# What the task requires:
Copy whichever lines of the data hold the word "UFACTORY".

# Material provided:

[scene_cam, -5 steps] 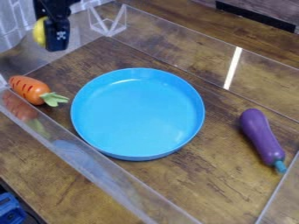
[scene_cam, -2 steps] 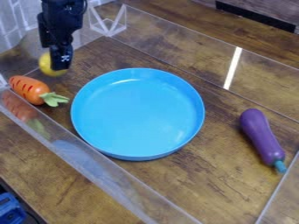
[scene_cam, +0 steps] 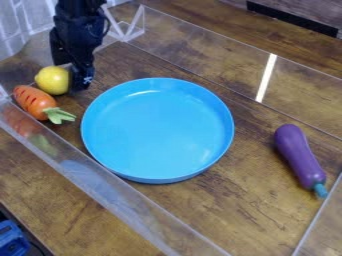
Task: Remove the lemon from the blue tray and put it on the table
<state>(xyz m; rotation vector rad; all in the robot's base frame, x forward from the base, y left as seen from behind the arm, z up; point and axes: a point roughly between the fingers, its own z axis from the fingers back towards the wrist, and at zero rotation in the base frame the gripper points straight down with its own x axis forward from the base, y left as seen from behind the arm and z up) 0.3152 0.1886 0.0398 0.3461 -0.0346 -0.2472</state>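
Can make out, at the near left corner, part of a blue object [scene_cam: 14,243], cut off by the frame edge; cannot tell what kind. Passing from there toward the near middle: a clear acrylic panel [scene_cam: 144,217], with dark brown wood grain of the table [scene_cam: 80,205] showing on both sides. Found at right, well apart from everything else: a purple eggplant [scene_cam: 295,155], lying with green stem end toward the near right. Observed in the middle: the blue tray [scene_cam: 158,130], round, shallow, raised at the rim, with nothing in it. Noted to the left of the tray: an orange carrot [scene_cam: 36,102], lying aslant, with green top [scene_cam: 59,116] pointing toward the tray, near the rim. Located just beyond the carrot: the lemon [scene_cam: 52,80], yellow and smooth, outside the tray, down on the table at far left. Cannot tell whether touching the carrot. Seen just above and beside the lemon: the black gripper [scene_cam: 75,72], pointing down, with fingers spread and grasp released. Cannot tell whether touching the lemon's side. Recorded farther back: clear panels over the wood, with a bright white streak [scene_cam: 266,77] beyond the tray, toward the right.
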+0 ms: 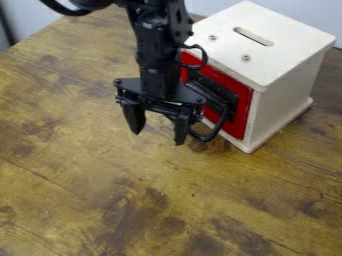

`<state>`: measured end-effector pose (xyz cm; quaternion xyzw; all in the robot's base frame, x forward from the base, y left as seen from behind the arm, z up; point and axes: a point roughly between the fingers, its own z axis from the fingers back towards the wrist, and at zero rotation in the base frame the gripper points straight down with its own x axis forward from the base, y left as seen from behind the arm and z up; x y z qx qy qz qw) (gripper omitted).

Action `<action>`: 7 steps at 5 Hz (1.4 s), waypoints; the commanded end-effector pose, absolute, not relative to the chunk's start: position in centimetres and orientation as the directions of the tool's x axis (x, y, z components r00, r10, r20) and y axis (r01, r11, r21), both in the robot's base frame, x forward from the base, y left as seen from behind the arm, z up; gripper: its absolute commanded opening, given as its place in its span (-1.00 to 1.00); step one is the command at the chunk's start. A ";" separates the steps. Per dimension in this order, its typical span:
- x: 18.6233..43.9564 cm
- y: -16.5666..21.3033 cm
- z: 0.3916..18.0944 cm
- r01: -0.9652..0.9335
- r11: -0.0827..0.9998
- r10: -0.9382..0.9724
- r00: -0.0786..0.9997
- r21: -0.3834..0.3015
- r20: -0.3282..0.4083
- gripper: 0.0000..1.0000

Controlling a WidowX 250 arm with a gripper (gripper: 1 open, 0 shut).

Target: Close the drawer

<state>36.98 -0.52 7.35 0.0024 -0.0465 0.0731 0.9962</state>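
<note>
The red drawer sits in the front face of a cream-white wooden box at the upper right of the table. Its red front panel looks nearly flush with the box. Its black loop handle sticks out toward the lower left. My black gripper hangs just left of the handle, fingers pointing down and spread open, holding nothing. The right fingertip is close beside the handle; I cannot tell whether it touches.
The box has a slot on its top. The wooden table stretches to the left and front. A dark object shows at the upper left corner.
</note>
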 end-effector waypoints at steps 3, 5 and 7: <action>37.4 -0.8 7.3 -0.023 1.000 0.024 0.986 -0.006 0.166 1.00; 37.6 -0.9 6.2 0.032 0.999 -0.031 0.988 -0.002 0.154 1.00; 37.9 -1.4 6.8 0.128 0.992 -0.127 0.977 0.001 0.173 1.00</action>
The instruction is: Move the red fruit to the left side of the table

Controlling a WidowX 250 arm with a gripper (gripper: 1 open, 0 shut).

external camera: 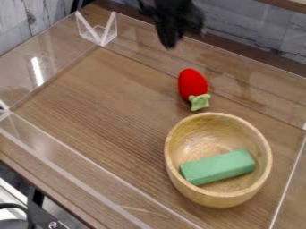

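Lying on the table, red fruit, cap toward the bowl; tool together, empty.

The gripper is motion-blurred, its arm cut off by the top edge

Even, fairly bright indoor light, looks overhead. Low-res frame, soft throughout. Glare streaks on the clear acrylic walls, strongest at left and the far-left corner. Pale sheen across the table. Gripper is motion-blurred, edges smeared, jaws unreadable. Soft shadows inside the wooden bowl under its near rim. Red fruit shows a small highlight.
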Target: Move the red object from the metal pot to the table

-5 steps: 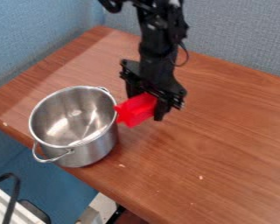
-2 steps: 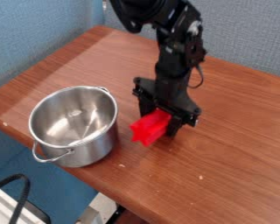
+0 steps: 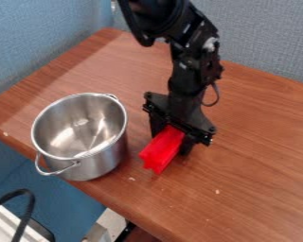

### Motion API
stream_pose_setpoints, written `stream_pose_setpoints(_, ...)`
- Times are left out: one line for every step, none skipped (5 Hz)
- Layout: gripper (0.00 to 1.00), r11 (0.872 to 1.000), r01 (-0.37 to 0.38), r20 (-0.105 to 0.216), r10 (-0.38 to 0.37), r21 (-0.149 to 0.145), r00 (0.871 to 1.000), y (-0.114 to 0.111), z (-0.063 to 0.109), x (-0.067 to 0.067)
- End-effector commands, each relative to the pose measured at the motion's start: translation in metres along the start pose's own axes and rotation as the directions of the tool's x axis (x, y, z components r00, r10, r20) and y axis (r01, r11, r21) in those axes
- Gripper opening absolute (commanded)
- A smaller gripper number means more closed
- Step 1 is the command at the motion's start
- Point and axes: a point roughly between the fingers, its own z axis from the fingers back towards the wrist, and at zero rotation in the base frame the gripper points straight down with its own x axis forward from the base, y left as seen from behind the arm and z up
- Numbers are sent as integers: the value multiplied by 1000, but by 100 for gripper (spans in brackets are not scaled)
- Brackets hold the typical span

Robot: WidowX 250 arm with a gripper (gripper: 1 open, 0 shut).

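Pincer (image 3: 174, 138) clamped on red object (image 3: 162, 151) at frame centre, lower end at wooden surface (image 3: 256, 132), contact unclear, fingertips hidden, metal pot (image 3: 79, 134) left, apart.

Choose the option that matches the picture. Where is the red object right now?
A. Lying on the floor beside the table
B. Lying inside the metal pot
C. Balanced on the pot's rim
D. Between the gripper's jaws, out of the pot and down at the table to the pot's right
D. The red object sits between the jaws of the gripper above the table, and the metal pot holds nothing.
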Motion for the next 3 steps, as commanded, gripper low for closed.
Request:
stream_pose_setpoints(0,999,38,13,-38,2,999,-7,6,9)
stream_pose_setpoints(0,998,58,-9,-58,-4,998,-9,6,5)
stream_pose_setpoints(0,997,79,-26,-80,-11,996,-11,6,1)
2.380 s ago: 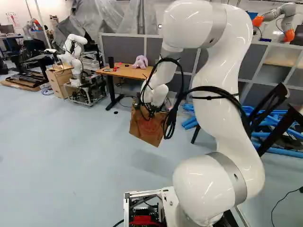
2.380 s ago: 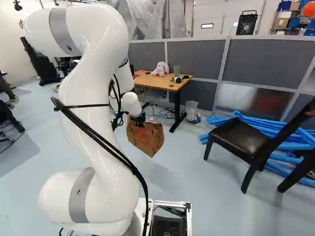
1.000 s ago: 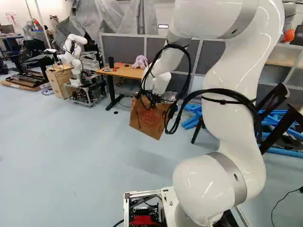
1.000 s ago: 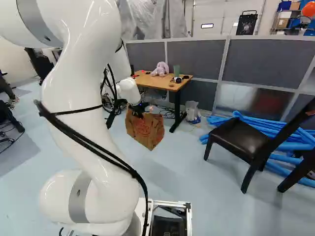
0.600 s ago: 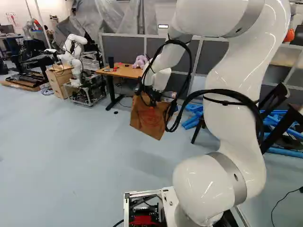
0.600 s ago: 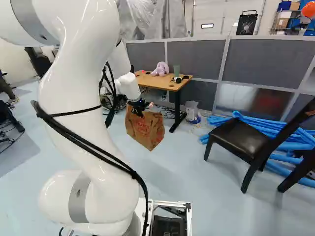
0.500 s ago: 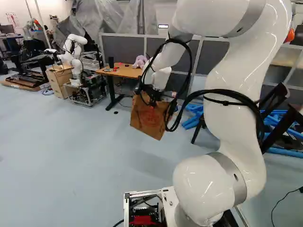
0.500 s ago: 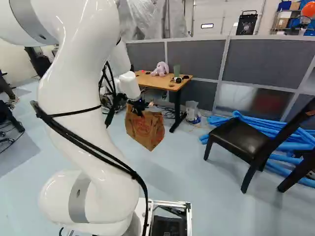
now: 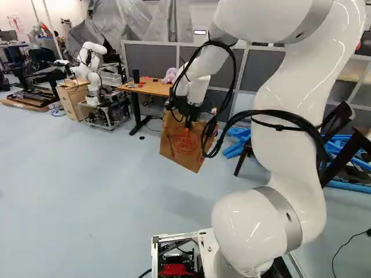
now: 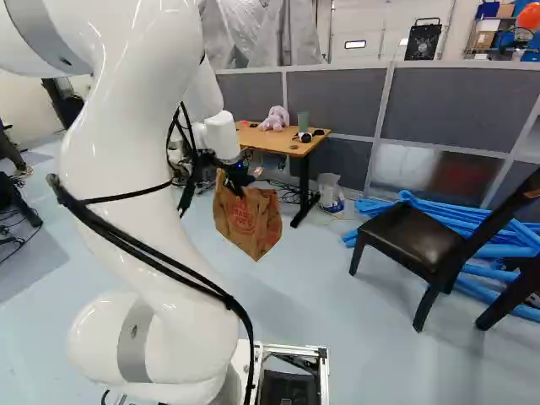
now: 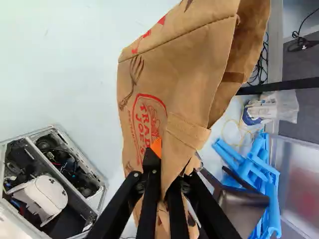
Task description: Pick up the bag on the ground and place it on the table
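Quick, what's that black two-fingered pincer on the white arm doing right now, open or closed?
Pincer: closed, gripping the brown paper bag with red print, which hangs off the ground.

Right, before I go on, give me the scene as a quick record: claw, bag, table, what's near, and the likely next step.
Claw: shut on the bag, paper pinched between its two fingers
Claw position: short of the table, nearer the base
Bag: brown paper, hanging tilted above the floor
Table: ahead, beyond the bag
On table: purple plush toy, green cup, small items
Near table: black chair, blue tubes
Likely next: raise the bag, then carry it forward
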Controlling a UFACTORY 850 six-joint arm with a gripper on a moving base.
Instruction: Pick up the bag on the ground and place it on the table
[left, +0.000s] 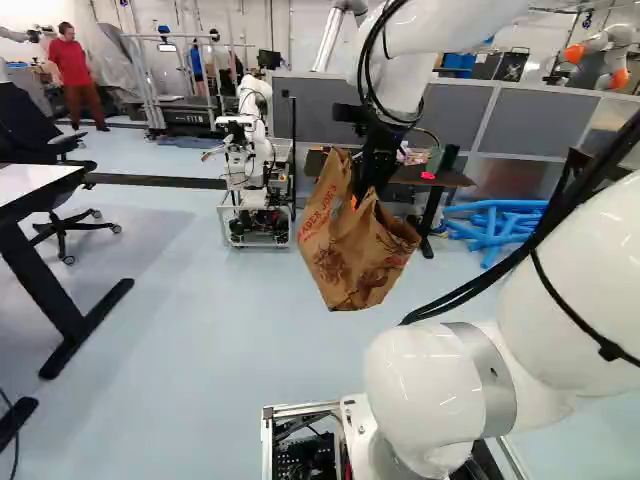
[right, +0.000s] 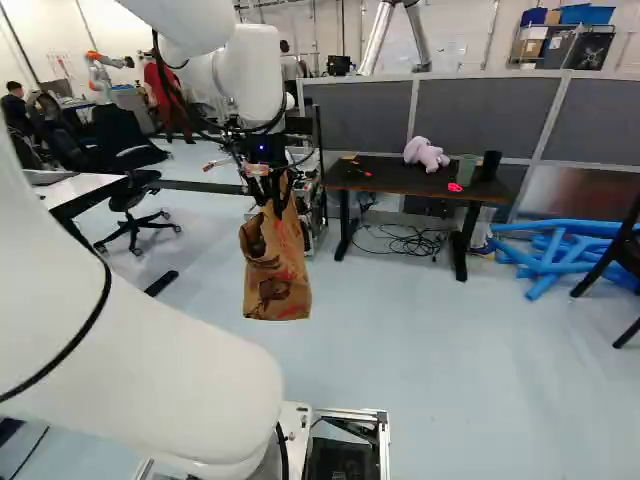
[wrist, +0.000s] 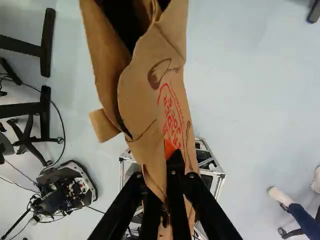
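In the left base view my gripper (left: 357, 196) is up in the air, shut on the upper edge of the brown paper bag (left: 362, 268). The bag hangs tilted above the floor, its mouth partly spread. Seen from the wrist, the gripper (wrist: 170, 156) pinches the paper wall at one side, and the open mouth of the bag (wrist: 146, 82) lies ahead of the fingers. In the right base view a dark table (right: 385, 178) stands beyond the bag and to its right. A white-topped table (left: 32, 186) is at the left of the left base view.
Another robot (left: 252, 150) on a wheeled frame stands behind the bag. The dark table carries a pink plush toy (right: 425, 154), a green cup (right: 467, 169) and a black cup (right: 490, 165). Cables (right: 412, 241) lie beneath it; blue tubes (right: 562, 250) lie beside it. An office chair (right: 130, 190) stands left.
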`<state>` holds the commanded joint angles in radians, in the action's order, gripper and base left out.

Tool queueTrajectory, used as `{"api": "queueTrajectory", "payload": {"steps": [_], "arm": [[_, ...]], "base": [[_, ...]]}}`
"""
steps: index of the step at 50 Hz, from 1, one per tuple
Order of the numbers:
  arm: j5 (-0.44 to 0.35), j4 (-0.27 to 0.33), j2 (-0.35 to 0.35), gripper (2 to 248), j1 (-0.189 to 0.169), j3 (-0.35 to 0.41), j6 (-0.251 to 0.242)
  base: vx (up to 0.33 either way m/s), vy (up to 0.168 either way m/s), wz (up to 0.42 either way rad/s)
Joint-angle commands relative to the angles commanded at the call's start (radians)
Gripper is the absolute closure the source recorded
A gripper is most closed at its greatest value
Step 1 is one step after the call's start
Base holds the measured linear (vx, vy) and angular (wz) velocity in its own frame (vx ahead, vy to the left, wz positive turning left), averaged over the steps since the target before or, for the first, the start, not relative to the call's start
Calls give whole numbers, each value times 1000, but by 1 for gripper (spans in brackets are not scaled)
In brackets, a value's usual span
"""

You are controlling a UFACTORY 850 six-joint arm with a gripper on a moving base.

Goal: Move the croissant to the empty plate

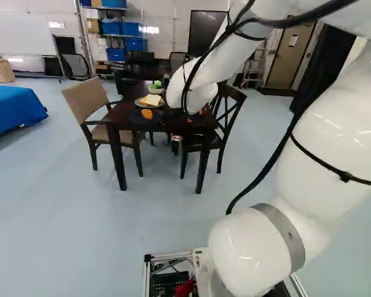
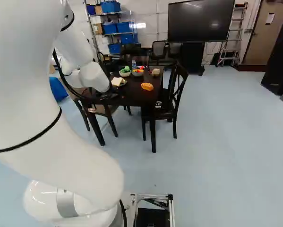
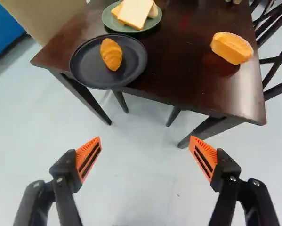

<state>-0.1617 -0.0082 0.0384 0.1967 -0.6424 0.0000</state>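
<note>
The gripper point(image 3: 145, 146) stands wide open. The croissant point(image 3: 111, 54) lies ahead of it, slightly left, on the dark plate point(image 3: 85, 70), its long axis running roughly outward; closing across its width should suit.

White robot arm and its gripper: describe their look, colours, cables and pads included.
The glossy white arm has rounded joints, a grey ring low down, and black cables running along it, with thin black ties. The black gripper has two fingers with bright orange pads marked by dark slots.
</note>
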Motion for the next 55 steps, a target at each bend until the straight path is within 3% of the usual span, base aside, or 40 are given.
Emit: {"api": "queueTrajectory", "payload": {"steps": [27,55], "arm": [[-300,3,102,3,-83,234,0],[-524,6,178,3,-145,409,0]], "base": [[0,0,0],[0,0,0]]}}
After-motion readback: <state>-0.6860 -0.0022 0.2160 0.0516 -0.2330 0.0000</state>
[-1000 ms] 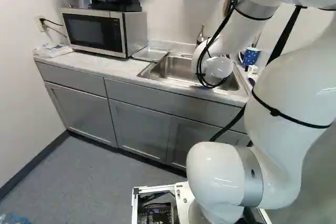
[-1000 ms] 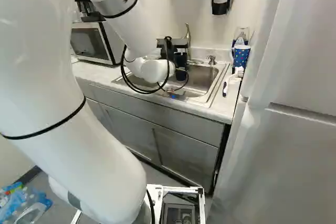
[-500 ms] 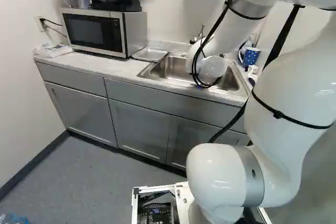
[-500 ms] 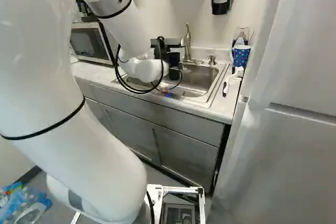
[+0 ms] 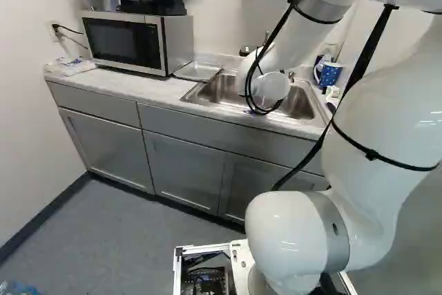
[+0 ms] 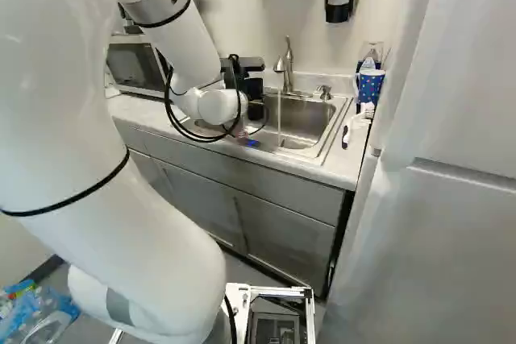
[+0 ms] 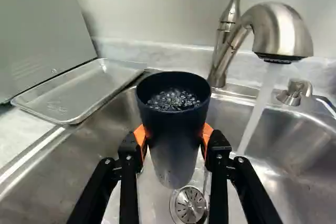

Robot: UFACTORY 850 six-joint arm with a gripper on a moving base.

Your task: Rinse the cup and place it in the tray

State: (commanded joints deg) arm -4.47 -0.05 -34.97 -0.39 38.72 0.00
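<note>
One cup (image 7: 173,135), dark, upright, wet inside, clasped from both sides by the gripper (image 6: 240,78), fingers a cup's width apart, over the sink (image 7: 79,161), left of running water (image 7: 256,111), right of the tray (image 7: 84,93).

Cup (image 7: 173,140): dark navy, paler toward base, open mouth up, roughly upright — clear bubbles or drops clustered inside (too small to tell which). Held in gripper (image 6: 255,107) over sink (image 7: 58,174), beside running water (image 7: 256,111), apart from it. Tray (image 7: 79,93): shallow, silvery metal, rectangular, raised rim — lying flat on counter (image 7: 23,129), between microwave (image 5: 124,41) and sink.
</note>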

# Answer to this exercise:
Controlling a UFACTORY 850 six-joint arm with a gripper on a moving base.
You are controlling a UFACTORY 850 six-joint arm with a gripper on a moving base.
Robot: UFACTORY 850 six-joint arm with a gripper on a moving base.

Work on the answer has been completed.